● **Information provided**
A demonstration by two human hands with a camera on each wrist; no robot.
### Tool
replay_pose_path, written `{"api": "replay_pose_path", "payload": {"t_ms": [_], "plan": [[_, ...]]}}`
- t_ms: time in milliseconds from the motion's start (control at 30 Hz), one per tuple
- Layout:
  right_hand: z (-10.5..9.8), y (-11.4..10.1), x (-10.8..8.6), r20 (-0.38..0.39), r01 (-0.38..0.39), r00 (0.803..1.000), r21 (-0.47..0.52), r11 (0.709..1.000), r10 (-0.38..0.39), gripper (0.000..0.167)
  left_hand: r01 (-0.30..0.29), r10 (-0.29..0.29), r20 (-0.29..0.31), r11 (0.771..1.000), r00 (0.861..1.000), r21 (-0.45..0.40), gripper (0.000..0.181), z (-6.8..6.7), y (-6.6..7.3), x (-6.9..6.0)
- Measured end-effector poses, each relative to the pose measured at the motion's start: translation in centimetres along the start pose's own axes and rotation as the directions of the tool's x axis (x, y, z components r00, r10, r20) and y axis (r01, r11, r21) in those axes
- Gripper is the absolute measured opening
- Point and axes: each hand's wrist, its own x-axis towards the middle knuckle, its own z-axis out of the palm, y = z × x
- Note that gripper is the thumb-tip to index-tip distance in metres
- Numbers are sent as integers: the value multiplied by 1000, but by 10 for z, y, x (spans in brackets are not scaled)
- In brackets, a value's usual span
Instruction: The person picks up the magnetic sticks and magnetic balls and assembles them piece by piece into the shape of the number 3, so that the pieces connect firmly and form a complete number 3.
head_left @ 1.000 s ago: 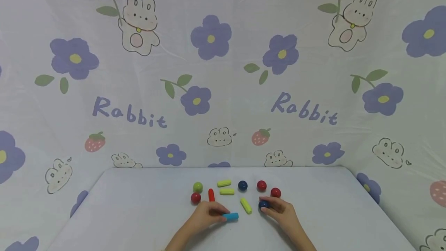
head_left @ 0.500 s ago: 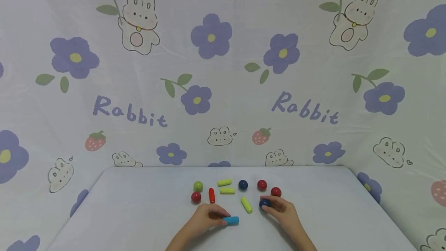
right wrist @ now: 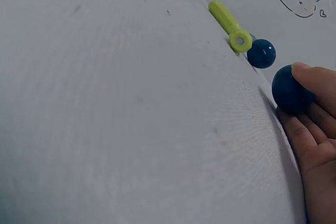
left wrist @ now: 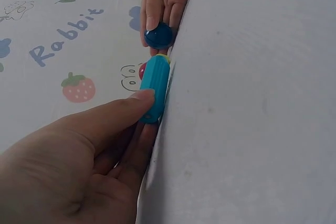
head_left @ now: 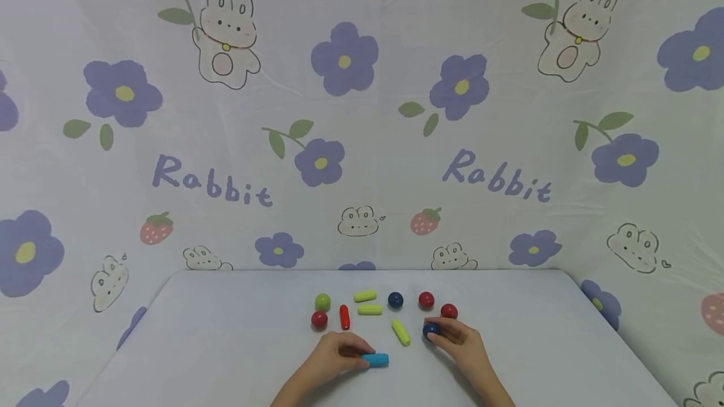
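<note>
A blue stick [head_left: 378, 360] is pinched between the thumb and fingers of my left hand [head_left: 334, 360], low over the white table. In the left wrist view the blue stick [left wrist: 156, 85] points away from the left hand [left wrist: 89, 156]. My right hand [head_left: 466, 350] holds a dark blue ball [head_left: 431, 331] by its thumb and fingers, right of a slanted yellow-green stick [head_left: 401, 333]. The right wrist view shows the held ball [right wrist: 290, 90] in the right hand [right wrist: 320, 135], with another dark blue ball [right wrist: 261, 53] beyond it.
Behind the hands on the white table [head_left: 226, 331] lie a green ball [head_left: 322, 302], a red ball [head_left: 319, 320], a red stick [head_left: 345, 317], two yellow-green sticks [head_left: 370, 309], a dark blue ball [head_left: 395, 300] and two red balls [head_left: 426, 300]. A patterned cloth hangs behind.
My left hand has moved slightly toward the table's near side with the blue stick, away from the red stick. The right hand keeps hold of its ball, nearly still.
</note>
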Motion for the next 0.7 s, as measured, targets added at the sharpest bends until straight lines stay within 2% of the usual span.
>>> {"api": "replay_pose_path", "payload": {"t_ms": [33,233,700], "plan": [[0,0,0,-1,-4,1000,4,1000,4,33,7,-7,-2,1000,1000,3,21,1,-5,2],[0,-2,-3,-11,-8,1000,20,1000,9,33,20,-20,-4,1000,1000,0,21,2,-8,3],[-1,-4,-1,-15,-8,1000,37,999,8,33,11,-11,-1,999,1000,-34,20,1,-6,2]]}}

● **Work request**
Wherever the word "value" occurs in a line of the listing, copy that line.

● **Answer below**
- Numbers are sent as integers: the value multiplied by 1000, but by 10 for z, y, x (spans in brackets are not scaled)
- In brackets, a value's usual span

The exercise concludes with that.